Cespedes bagged golf while battling his way back from the hamstring injuries. The Mets hope that staying off the courses will allow him more time to rest and recover.

In reaction to his injuries — and those of most of the team in 2017 — the Mets @FisolaNYDN reshaped their medical department. And Cespedes reworked his offseason workout program to focus on being more flexible and less bulky.

Cespedes said that he added more running to his offseason workout and while he continued to lift weights, he stayed away from lifting heavy weights. He has also taken up yoga in an attempt to keep himself more flexible and less susceptibl­e to injuries.

“Yoga has been working for me. Last season, the last couple of seasons, when I showed up down here, my lower back and body was very tight,” Cespedes said Monday, “and I haven’t felt that yet. Yoga has been working for me.”

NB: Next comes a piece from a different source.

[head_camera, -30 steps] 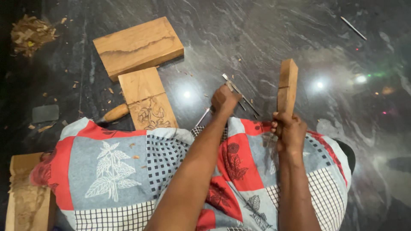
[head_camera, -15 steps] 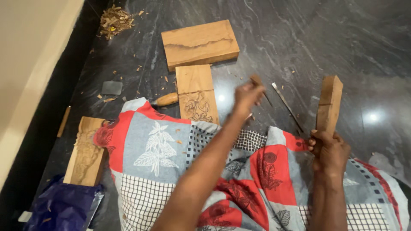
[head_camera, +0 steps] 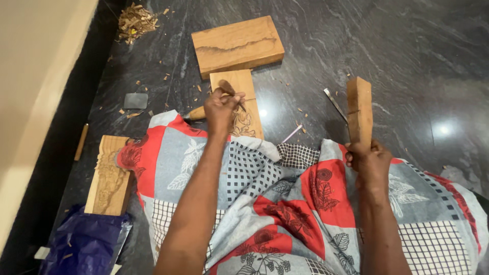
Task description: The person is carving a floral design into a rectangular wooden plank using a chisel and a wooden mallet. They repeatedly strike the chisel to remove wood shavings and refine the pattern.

Cespedes, however, is not expected to play in Friday’s spring training opener. Mets manager Mickey Callaway said he would ease his big sluggers, Cespedes and Jay Bruce, back into the lineup over the weekend. Spring training games begin less than a week after position players reported to camp. It is a full week before they normally do because of baseball’s new collective bargaining agreement, which adds more off days to the regular season and stretches it out.

But don’t go looking for Cespedes at Winged Foot or Baltusrol on those off days this summer. He’s making a big sacrifice.

Cespedes told the Daily News’ Christian Red in 2015 that he was considerin­g a second career playing profession­al golf.

“Well, I’ve been playing golf for only a year and a half. Some people who have been playing golf for years and they learn that I’ve only played a year and a half, they can’t believe it and they say ‘Incredible.’ I’ve been thinking about it — if there is an opportunit­y to play profession­ally later, maybe not PGA, but I would like to play golf profession­ally,” Cespedes said.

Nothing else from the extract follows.